Matosinhos Swell Statistics, August: All Swell – Any Wind
The graph illustrates the variation of swells directed at Matosinhos through an average August and is based upon 1984 NWW3 model predictions since 2006 (values every 3 hours). The wave model does not forecast wind or surf right at the shore so we have chosen the best grid node based on what we know about Matosinhos. In this particular case the best grid node is 32 km away (20 miles).
The rose diagram illustrates the distribution of swell directions and swell sizes, while the graph at the bottom shows the same thing but lacks direction information. Five colours illustrate increasing wave sizes. Blue shows the smallest swells, less that 0.5m (1.5 feet) high. These occurred only 12% of the time. Green and yellow represent increasing swell sizes and red shows the largest swells, greater than >3m (>10ft). In both graphs, the area of any colour is proportional to how frequently that size swell occurs.

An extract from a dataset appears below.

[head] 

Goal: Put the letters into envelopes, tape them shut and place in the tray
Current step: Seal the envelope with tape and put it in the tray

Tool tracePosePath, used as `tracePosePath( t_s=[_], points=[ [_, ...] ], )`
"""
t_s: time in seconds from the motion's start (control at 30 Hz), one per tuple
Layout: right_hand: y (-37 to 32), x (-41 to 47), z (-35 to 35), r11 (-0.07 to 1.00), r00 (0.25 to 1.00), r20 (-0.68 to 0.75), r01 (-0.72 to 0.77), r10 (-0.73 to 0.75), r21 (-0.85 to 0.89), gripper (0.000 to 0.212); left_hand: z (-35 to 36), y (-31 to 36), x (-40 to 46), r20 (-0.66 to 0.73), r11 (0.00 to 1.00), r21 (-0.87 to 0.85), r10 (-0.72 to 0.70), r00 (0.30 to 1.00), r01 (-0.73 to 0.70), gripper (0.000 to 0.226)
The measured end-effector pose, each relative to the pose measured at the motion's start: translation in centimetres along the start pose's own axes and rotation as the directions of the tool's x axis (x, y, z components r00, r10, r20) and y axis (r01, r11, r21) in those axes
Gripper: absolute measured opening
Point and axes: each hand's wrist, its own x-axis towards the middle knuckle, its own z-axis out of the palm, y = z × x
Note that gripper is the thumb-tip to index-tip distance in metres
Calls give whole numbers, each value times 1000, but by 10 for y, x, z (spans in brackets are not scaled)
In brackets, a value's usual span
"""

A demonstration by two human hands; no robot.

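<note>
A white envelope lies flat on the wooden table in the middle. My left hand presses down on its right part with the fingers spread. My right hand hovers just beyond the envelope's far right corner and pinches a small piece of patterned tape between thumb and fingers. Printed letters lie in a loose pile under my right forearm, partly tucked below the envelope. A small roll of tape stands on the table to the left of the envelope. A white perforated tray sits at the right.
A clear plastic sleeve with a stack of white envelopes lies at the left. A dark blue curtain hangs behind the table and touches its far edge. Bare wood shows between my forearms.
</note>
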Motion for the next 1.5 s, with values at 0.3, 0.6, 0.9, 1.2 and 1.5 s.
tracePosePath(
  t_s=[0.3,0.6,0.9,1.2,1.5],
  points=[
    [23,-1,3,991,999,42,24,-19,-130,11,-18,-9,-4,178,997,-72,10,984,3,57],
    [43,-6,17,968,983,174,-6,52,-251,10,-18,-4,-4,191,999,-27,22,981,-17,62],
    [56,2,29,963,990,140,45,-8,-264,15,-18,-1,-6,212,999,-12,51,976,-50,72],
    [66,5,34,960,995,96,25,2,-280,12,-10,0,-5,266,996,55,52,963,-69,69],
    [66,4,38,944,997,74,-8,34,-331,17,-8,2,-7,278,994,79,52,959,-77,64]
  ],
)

The diagram suggests that the prevailing swell direction, shown by the longest spokes, was WNW, whereas the the most common wind blows from the NNW. Because the wave model grid is out to sea, sometimes a strong offshore wind blows largest waves away from Matosinhos and offshore. We group these with the no surf category of the bar chart. To simplify things we don't show these in the rose plot. Because wind determines whether or not waves are surfable at Matosinhos, you can select a similar diagram that shows only the swells that were predicted to coincide with glassy or offshore wind conditions. In a typical August, swells large enough to cause good for surfing waves at Matosinhos run for about 88% of the time.
IMPORTANT: Beta version feature! Swell heights are open water values from NWW3. There is no attempt to model near-shore effects. Coastal wave heights will generally be less, especially if the break does not have unobstructed exposure to the open ocean.